What is being asked: In the material below, find the line containing "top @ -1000" and the line containing "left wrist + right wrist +". Output those two lines and all lines between them exactly, without pictures.

·····

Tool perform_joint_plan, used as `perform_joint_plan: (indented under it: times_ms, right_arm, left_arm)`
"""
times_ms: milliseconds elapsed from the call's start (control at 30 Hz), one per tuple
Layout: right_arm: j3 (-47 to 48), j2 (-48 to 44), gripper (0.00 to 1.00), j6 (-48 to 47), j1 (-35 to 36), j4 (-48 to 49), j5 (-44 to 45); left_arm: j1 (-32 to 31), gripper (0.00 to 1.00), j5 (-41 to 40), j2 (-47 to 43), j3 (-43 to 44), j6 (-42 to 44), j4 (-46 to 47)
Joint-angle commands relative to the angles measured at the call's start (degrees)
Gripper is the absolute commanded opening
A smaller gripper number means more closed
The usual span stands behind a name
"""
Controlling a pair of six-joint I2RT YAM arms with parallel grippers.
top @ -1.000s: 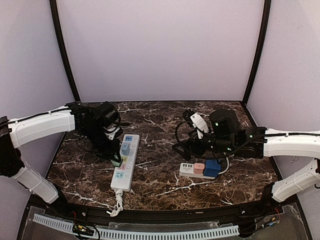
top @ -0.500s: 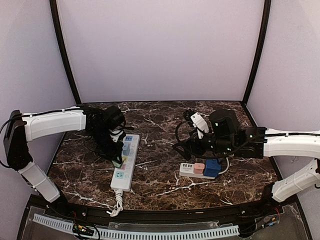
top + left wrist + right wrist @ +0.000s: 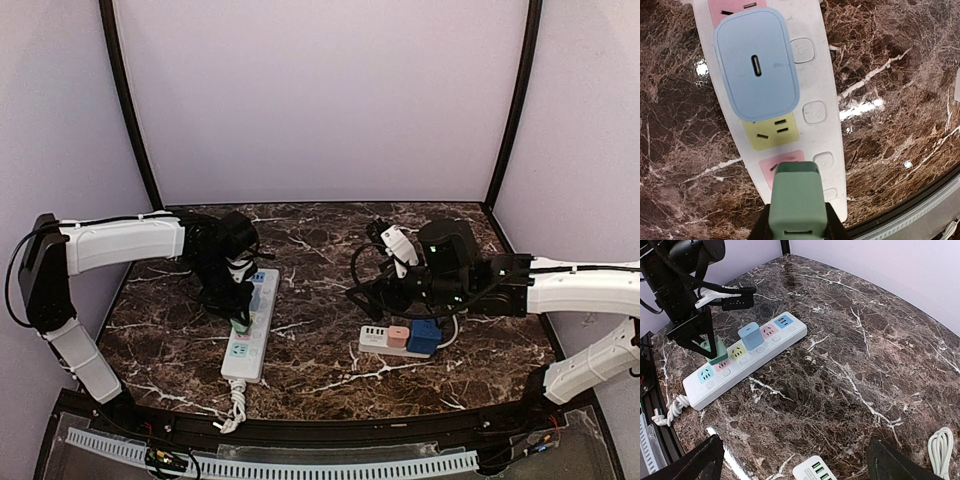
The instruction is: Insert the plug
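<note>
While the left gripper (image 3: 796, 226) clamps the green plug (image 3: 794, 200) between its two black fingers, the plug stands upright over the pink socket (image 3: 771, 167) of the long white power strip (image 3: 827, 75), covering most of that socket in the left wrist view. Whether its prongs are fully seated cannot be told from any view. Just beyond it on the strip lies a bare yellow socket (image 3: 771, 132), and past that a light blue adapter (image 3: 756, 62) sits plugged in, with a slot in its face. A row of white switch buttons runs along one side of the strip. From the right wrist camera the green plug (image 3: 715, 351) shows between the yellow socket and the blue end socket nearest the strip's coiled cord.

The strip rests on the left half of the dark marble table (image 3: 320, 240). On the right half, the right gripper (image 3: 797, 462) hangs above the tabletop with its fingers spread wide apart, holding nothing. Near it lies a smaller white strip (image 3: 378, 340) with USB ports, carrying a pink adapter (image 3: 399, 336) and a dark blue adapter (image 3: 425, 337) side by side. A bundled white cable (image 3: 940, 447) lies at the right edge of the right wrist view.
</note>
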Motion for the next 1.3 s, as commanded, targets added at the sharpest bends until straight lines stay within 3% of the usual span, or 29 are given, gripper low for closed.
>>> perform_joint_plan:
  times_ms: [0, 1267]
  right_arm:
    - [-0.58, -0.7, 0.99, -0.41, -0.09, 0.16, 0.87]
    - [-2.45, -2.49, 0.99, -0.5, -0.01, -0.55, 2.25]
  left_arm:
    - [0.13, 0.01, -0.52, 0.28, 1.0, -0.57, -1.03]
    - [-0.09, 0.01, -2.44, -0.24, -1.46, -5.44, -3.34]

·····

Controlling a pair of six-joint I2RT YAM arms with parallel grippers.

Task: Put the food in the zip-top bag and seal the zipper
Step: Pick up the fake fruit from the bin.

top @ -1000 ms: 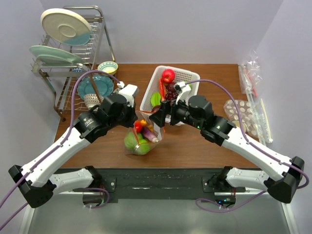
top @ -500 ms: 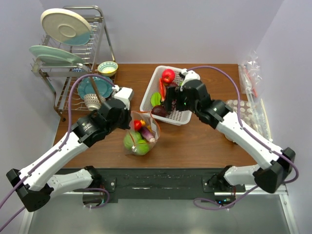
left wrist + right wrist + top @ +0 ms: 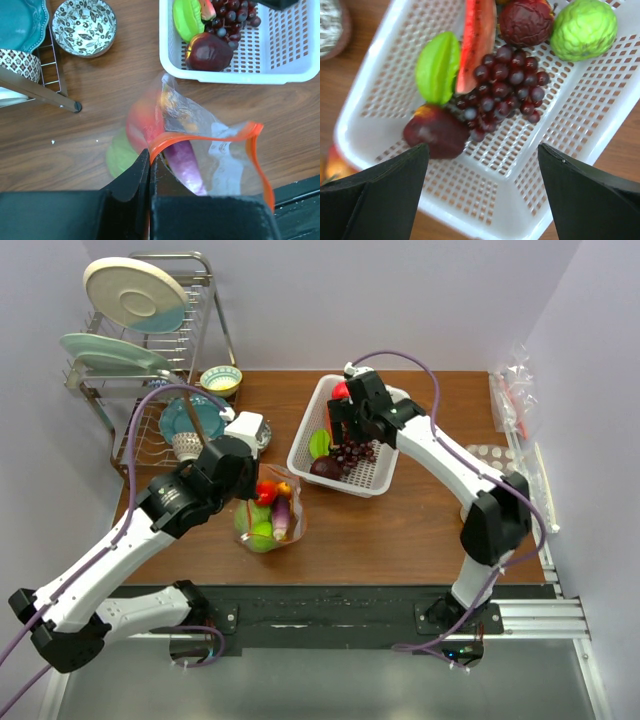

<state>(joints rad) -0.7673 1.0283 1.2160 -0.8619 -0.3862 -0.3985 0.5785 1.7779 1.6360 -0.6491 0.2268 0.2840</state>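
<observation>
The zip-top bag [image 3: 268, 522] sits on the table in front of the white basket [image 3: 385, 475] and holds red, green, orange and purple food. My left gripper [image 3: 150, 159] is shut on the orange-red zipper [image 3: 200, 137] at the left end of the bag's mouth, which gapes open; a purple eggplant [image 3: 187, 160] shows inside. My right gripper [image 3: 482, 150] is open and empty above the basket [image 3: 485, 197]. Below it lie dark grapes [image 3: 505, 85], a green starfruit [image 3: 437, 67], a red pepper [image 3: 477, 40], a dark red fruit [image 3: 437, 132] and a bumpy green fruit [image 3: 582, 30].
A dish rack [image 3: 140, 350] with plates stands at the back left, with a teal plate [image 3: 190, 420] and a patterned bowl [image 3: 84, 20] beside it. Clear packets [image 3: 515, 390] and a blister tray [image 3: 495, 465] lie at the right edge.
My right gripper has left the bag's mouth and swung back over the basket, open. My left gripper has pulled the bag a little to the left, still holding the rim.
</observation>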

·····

Response to the exercise:
top @ -1000 ms: 
top @ -500 ms: 
left wrist + right wrist + top @ +0 ms: 

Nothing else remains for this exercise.